I came home to find him waiting for me in the stairwell – never a good sign. He says, to my worried face, “OK… the first thing you should know is… I’M OK!” Oh God, I think. I could actually smell the scent of burned plastic wafting down the stairs from our apartment.
Net damage: the cabinets are burned but still useable, the fan cover on the range hood totally melted and fell off but the fan still works, the smoke detector needs to be replaced, a wooden spoon burned totally to a crisp, the paint all burned off the range cover, the pot was like a nuclear meltdown, and of course there was horrible smoke damage on the top two feet of our entire apartment – which MrWhatsit, bless him, scrubbed off with a sponge and bucket over the next week or so.
I’m not sure that was so much a culinary disaster; more like a disaster, period. But I am pretty sure that taco was definitely not worth it.
Hehehe…are tacos gross if my mother makes them as sloppy joes instead? She and my sister don’t like spicy foods, so she just makes sloppy joes and puts them in taco shells. Still good, as far as I’m concerned.
Last year, my dad grilled some chicken, and didn’t leave it on long enough. It was PINK in the middle. I was so grossed out. And with my dad, if you say something, he’ll be offended.
Reading about your hubby’s taco experience, MsWhatsit, reminds me of an incident my sister was involved with.
We used to eat lots of tacos and always had tortillas in the house. One day she decided to make her own tortilla chips. Heating up some oil, she cooked her chips and went into the living room to chow. Several minutes later, my father notices a funky orange glow in the mirror that reflects the kitchen. Running in he finds the stove ablaze (from the grease) and the hot oil pan she used to make her tortilla chips with. We covered the pan and batted the flames.
It took hours to scrub the walls as clean as they would come. Burnt incense to hide the smell, but mom knew summat was up when she got home from work and walked in the house. As usual though she didn’t get in much trouble. :rolleyes:
This is hysterical, I was actually moved to call my mom and read some of these over the phone. Nothing like a great description of someone else’s stupidity to make ya feel all better about your own! 
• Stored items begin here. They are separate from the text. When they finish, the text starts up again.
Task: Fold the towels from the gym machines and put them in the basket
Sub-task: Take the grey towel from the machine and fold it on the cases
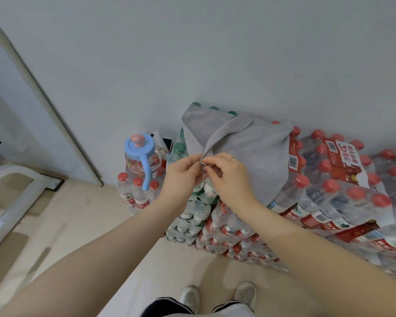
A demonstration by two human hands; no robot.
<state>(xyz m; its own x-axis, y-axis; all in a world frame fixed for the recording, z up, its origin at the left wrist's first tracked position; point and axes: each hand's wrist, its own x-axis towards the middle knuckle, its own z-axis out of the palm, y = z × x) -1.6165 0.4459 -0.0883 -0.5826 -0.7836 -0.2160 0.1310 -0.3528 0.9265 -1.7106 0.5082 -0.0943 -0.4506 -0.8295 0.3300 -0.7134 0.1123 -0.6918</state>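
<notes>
The grey towel (pixel 249 147) covers the tops of the bottle packs beneath it, so only a few green caps (pixel 214 108) peek out at its 12 o'clock edge. The towel corner pinched between the left hand (pixel 183 177) and the right hand (pixel 229 177) is mostly hidden inside the fingers, and the grip of each thumb cannot be made out. The red-capped bottle packs (pixel 343 193) run off the frame at 3 o'clock. Behind the blue-lidded jug (pixel 138 156), a small dark item is too hidden to identify. A white metal frame (pixel 12 200) is cut off at 9 o'clock. The shoes (pixel 245 294) at 6 o'clock are partly covered by trouser cuffs
</notes>
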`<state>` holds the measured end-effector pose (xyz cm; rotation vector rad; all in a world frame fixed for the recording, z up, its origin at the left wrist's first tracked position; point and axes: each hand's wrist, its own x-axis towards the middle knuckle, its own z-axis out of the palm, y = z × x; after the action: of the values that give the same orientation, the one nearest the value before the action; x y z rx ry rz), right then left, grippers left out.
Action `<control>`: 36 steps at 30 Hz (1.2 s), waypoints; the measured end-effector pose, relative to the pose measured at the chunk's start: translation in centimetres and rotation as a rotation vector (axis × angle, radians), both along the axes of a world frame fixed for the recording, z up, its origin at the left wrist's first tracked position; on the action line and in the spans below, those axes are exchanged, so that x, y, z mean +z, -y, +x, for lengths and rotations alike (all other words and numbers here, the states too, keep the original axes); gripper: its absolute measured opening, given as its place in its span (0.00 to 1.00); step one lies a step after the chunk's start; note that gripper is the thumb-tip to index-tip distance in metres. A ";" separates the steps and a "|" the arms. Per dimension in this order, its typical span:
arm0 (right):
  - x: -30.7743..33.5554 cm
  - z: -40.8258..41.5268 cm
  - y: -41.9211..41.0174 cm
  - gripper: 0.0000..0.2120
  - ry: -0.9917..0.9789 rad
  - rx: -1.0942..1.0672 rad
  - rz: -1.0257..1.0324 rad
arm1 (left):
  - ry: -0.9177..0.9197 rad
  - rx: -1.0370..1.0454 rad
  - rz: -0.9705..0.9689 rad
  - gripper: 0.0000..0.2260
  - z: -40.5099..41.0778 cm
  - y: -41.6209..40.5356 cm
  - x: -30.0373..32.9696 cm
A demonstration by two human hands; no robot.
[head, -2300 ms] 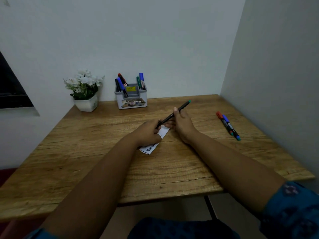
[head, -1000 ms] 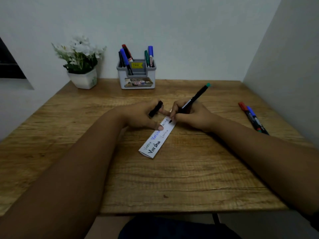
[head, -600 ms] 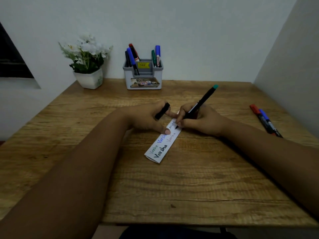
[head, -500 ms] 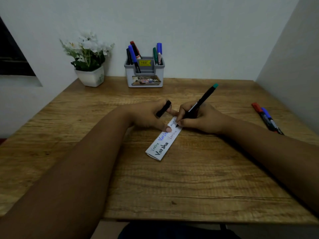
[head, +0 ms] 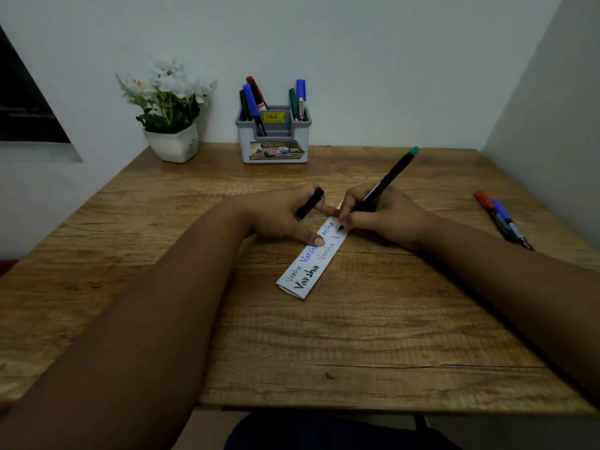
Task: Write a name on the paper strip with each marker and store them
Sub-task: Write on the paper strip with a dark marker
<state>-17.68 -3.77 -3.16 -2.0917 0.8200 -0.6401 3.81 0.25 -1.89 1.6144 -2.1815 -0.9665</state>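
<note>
The left hand (head: 285, 216) grips the cap (head: 309, 203) and pins the paper strip (head: 311, 264) flat, so the right hand (head: 383, 216), grasping the marker (head: 386, 181), can write.

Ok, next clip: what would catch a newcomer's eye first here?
Mid-table, the white paper strip with a name written several times. The right hand grips a teal-ended marker, tip on the strip's far end; the left hand pins the strip and holds the black cap. Behind, a grey holder of markers stands against the wall.
</note>
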 end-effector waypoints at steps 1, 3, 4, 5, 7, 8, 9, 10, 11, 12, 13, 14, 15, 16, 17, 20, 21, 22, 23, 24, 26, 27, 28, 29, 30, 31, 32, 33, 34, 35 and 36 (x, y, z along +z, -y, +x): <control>0.1 0.0 0.0 0.02 0.084 -0.013 0.065 | -0.001 0.007 0.002 0.27 0.0 0.0 0.0; 0.2 0.2 -0.1 0.03 0.206 -0.008 0.167 | -0.004 0.013 0.007 0.29 0.1 0.0 0.0; 0.1 0.2 -0.1 0.05 0.205 -0.005 0.172 | 0.000 0.011 0.005 0.30 0.1 0.0 0.1; 0.1 0.2 0.0 0.06 0.177 0.001 0.168 | 0.005 0.010 0.005 0.30 0.1 0.0 0.1; 0.2 0.0 -0.1 0.04 0.108 0.012 0.163 | 0.002 0.006 0.008 0.29 0.1 0.0 0.0; 0.3 -0.1 -0.1 0.04 0.076 0.026 0.156 | -0.004 0.001 0.010 0.28 0.1 0.0 0.1; 0.4 -0.2 0.0 0.06 0.042 0.034 0.132 | -0.008 -0.004 0.011 0.28 0.1 0.0 0.0; 0.5 -0.1 -0.2 0.08 0.004 0.039 0.084 | -0.009 -0.009 0.011 0.29 0.1 0.0 0.0; 0.5 -0.1 -0.3 0.10 -0.018 0.037 0.039 | -0.008 -0.009 0.014 0.29 0.1 0.1 -0.1; 0.5 0.0 -0.4 0.10 -0.019 0.032 0.007 | -0.012 -0.009 0.015 0.29 0.1 0.1 -0.1; 0.4 0.0 -0.5 0.10 -0.005 0.025 -0.012 | -0.018 -0.005 0.016 0.29 0.1 0.2 -0.2; 0.3 0.0 -0.5 0.10 0.010 0.016 -0.020 | -0.022 -0.006 0.016 0.29 0.1 0.2 -0.3; 0.3 0.0 -0.5 0.09 0.015 0.008 -0.030 | -0.024 -0.005 0.014 0.29 0.1 0.2 -0.3; 0.2 0.0 -0.5 0.08 0.009 0.007 -0.047 | -0.026 -0.007 0.014 0.29 0.1 0.2 -0.2; 0.1 0.0 -0.4 0.08 -0.002 0.010 -0.071 | -0.029 -0.010 0.017 0.28 0.1 0.2 -0.2; 0.0 0.1 -0.4 0.08 -0.023 0.018 -0.099 | -0.029 -0.011 0.021 0.28 0.2 0.2 -0.3; 0.0 0.1 -0.4 0.08 -0.030 0.016 -0.095 | -0.025 -0.008 0.018 0.29 0.2 0.2 -0.3; 0.0 0.1 -0.4 0.08 -0.040 0.015 -0.093 | -0.017 -0.007 0.012 0.29 0.2 0.2 -0.3; 0.0 0.1 -0.4 0.08 -0.048 0.012 -0.096 | -0.011 -0.003 0.009 0.30 0.2 0.2 -0.3; 0.0 0.1 -0.4 0.09 -0.052 0.010 -0.098 | -0.010 -0.003 0.008 0.29 0.2 0.1 -0.2; 0.0 0.1 -0.4 0.09 -0.035 0.010 -0.093 | -0.014 -0.006 0.011 0.27 0.1 0.1 -0.2; 0.0 0.0 -0.4 0.09 -0.021 0.008 -0.085 | -0.016 -0.005 0.014 0.27 0.1 0.1 -0.2; 0.0 0.0 -0.4 0.08 -0.008 0.000 -0.073 | -0.016 -0.002 0.014 0.27 0.1 0.0 -0.1; 0.0 0.0 -0.3 0.07 0.002 -0.011 -0.060 | -0.015 0.001 0.014 0.28 0.1 0.0 -0.2; 0.0 0.1 -0.2 0.07 0.004 -0.017 -0.052 | -0.012 0.002 0.013 0.29 0.2 0.1 -0.2; 0.0 0.1 -0.3 0.07 -0.006 -0.017 -0.056 | -0.009 0.000 0.015 0.29 0.2 0.1 -0.2; 0.0 0.2 -0.3 0.07 -0.025 -0.011 -0.067 | -0.008 -0.002 0.017 0.30 0.2 0.1 -0.1; 0.0 0.3 -0.4 0.07 -0.042 -0.001 -0.078 | -0.005 -0.004 0.021 0.30 0.2 0.0 -0.1; 0.1 0.3 -0.4 0.08 -0.055 0.007 -0.082 | -0.002 -0.005 0.026 0.30 0.1 0.0 0.0; 0.2 0.2 -0.4 0.09 -0.055 0.012 -0.080 | -0.002 -0.007 0.029 0.30 0.1 0.0 0.0; 0.2 0.1 -0.4 0.09 -0.040 0.005 -0.067 | -0.001 -0.004 0.027 0.29 0.1 0.0 0.0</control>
<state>-17.58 -3.37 -2.97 -2.1723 0.8255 -0.6328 3.88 0.25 -1.92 1.6218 -2.1812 -1.0022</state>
Ok, the boll weevil thing? Yeah, and I wasn’t even young or not wearing glasses, I just big fat didn’t know.
When I was young and newly married and poor, we got a lot of lovely family charity regarding the grocery bill. My mother would nicely say something like “These roasts were buy 1 get 1 free, but I’m out of freezer space” or Grandma would send over some homemade jam with the ‘made too much’ excuse.
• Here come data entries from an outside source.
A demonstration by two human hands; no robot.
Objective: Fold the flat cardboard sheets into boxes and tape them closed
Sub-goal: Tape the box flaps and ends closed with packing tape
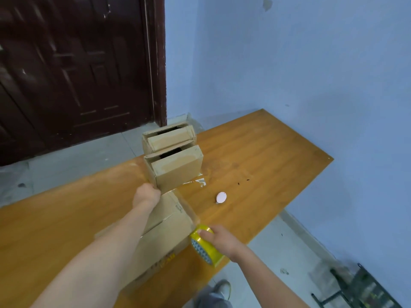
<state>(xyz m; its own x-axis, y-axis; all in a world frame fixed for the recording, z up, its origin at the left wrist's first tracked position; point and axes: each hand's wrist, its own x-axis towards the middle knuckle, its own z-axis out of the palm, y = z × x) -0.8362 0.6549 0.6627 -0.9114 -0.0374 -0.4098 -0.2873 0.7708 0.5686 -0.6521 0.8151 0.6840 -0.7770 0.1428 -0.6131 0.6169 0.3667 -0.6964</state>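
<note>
A folded cardboard box (169,227) lies on the wooden table (255,156) in front of me, its top flaps meeting along a seam. My left hand (146,194) rests at the box's far end, fingers curled over the edge. My right hand (219,237) grips a roll of yellow tape (205,244) at the box's near right corner, and a strip of clear tape (189,207) runs along the box's right edge. Two more folded boxes stand beyond: a nearer box (175,167) and a farther box (169,136), both with open gaps on top.
A small white oval object (221,197) lies on the table right of the boxes. A dark wooden door (73,70) and blue wall stand behind. The table's right edge drops to the grey floor, where a black metal frame (360,290) sits. A shoe (222,287) shows below.
</note>
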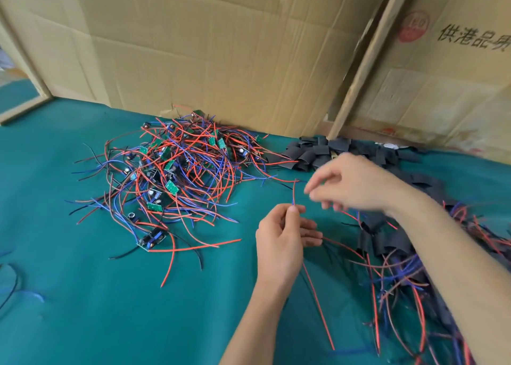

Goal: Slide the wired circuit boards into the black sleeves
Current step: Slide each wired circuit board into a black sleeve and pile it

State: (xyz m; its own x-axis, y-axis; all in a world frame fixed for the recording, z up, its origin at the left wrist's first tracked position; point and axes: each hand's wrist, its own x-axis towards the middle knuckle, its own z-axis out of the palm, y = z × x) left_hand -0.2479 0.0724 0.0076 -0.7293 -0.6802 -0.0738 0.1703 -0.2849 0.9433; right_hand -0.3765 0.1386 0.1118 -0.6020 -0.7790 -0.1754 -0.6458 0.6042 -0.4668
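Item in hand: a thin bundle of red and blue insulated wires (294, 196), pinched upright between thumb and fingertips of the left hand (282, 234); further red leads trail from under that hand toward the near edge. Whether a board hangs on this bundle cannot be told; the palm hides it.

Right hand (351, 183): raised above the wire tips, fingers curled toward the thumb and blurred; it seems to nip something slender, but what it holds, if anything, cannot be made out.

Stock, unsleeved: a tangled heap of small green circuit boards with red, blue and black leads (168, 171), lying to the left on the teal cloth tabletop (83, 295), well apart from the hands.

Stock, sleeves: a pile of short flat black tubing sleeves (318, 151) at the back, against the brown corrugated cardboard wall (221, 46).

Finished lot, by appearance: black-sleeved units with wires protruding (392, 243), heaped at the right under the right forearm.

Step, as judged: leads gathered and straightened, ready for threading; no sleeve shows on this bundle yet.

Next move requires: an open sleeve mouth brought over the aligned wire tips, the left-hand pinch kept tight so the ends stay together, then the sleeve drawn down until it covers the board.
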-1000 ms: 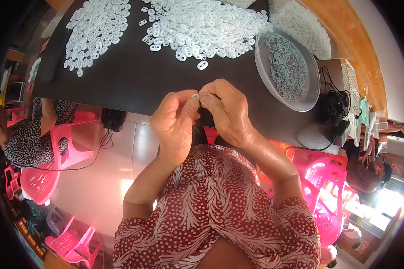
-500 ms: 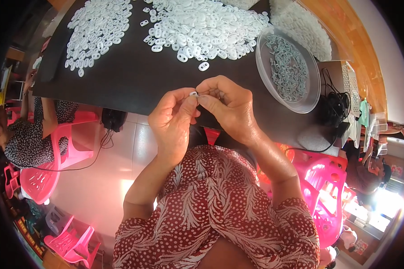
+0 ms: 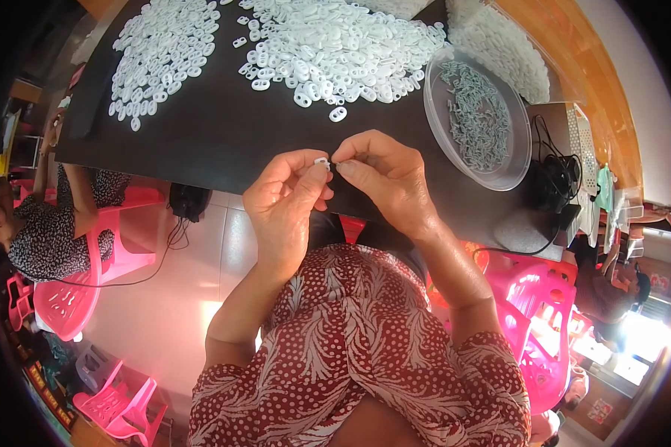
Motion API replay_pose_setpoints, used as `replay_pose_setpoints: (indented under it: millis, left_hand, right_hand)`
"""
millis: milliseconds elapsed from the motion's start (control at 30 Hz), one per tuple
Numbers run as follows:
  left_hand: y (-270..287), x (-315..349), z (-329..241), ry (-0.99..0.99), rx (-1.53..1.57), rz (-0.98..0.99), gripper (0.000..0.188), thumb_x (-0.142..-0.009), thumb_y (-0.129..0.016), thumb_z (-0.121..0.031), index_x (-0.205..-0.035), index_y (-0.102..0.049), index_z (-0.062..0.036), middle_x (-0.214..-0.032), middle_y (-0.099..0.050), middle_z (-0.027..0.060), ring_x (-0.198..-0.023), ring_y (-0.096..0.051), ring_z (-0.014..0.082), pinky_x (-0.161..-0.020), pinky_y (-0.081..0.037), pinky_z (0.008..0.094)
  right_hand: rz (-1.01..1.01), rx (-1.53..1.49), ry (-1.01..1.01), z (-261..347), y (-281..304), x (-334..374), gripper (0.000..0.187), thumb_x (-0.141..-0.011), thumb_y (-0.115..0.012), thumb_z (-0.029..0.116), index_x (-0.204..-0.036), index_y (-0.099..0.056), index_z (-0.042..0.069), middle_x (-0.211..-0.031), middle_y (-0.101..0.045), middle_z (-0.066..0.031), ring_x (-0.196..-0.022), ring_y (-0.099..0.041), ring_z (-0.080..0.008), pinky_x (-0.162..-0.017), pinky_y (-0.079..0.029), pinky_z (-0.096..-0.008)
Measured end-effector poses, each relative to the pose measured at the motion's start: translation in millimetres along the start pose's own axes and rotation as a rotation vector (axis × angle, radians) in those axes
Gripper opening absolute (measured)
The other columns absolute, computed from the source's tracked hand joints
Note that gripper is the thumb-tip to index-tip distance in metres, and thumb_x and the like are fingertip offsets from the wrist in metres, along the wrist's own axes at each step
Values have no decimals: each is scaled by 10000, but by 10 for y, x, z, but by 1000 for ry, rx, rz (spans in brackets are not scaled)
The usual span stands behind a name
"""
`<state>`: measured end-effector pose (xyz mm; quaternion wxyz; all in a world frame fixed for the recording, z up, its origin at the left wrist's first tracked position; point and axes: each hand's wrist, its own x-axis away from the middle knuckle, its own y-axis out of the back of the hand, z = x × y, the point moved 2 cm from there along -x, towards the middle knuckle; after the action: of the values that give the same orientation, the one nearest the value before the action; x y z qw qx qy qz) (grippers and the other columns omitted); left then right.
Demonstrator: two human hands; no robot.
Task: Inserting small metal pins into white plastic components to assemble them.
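Over the front edge of the dark table (image 3: 224,141), my left hand (image 3: 282,201) pinches a small white oval piece (image 3: 321,162) between thumb and forefinger. The piece looks like plastic with holes through it. Just right of it, a small gap away, my right hand (image 3: 390,179) has its thumb and forefinger pressed together; what they hold, if anything, is too small to make out. A large heap of such white pieces (image 3: 335,56) lies beyond my hands, with one loose piece (image 3: 338,114) at its near side.
A second spread of white pieces (image 3: 160,56) lies at the left. To the right, a clear round basin (image 3: 434,100) holds small grey screw-like parts (image 3: 477,112), beside a pale heap (image 3: 499,48). Black cables (image 3: 558,167) lie at the right. A seated person (image 3: 52,231) is at the left.
My right fingertips have drawn slightly away to the right from the white piece, which now shows more. My left hand has hardly moved.
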<state>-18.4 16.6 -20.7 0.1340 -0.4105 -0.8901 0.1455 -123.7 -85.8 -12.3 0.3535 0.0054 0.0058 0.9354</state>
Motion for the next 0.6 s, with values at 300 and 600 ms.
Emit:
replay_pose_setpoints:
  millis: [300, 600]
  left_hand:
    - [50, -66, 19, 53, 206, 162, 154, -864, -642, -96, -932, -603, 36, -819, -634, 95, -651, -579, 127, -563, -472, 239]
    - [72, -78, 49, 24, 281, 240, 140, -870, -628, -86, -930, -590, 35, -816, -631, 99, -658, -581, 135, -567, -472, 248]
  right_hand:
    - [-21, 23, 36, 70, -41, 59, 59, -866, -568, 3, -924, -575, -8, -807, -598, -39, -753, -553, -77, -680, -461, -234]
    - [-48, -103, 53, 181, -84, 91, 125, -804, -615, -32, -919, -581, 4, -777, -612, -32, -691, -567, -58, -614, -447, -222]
My slightly odd Mother in law apparently looked on our household as a place to dump the ancient contents of her cupboards in order to make room to buy more stuff she would never use. I received a box of Jiffy baking mix and followed the recipe to make cupcakes for a friends birthday. I noticed the black speck looking things in the batter, but since we’d never used the pre-made baking mixes growing up, I just thought they were spices or whatever.
The smallest, flattest cupcake like things were then served, and naturally it was the last person to notice and identify the bugs and loudly exclaim about what everyone had just eaten. My friends must be a pretty squeamish bunch, although it was sorta funny seeing 3 different people vying for a spot at the commode to vomit in simultaneously.